### WHAT IS REQUIRED
This calls for a verbatim copy of all the data, with no images carried over.

### EXERCISE DATA
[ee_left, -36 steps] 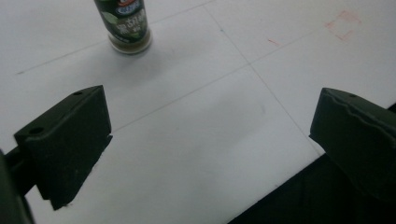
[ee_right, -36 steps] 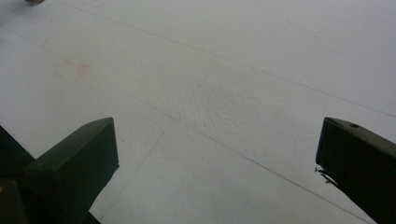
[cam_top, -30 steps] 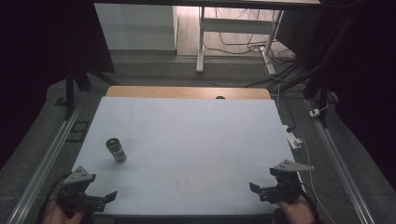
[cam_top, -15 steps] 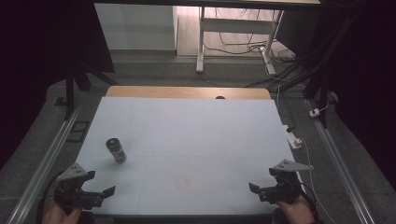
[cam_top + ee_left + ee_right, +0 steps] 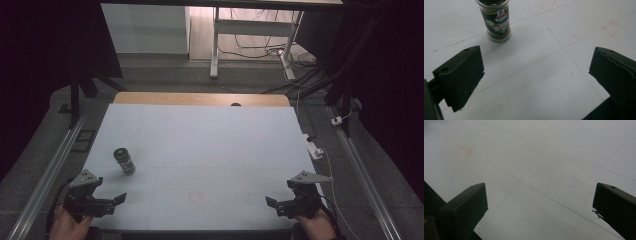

### WRITTEN REPLY
[ee_left, -36 steps] 
[ee_right, -36 steps] 
[cam_top, -30 steps] 
[cam_top, -15 steps] 
[cam_top + ee_left + ee_right, +0 steps] 

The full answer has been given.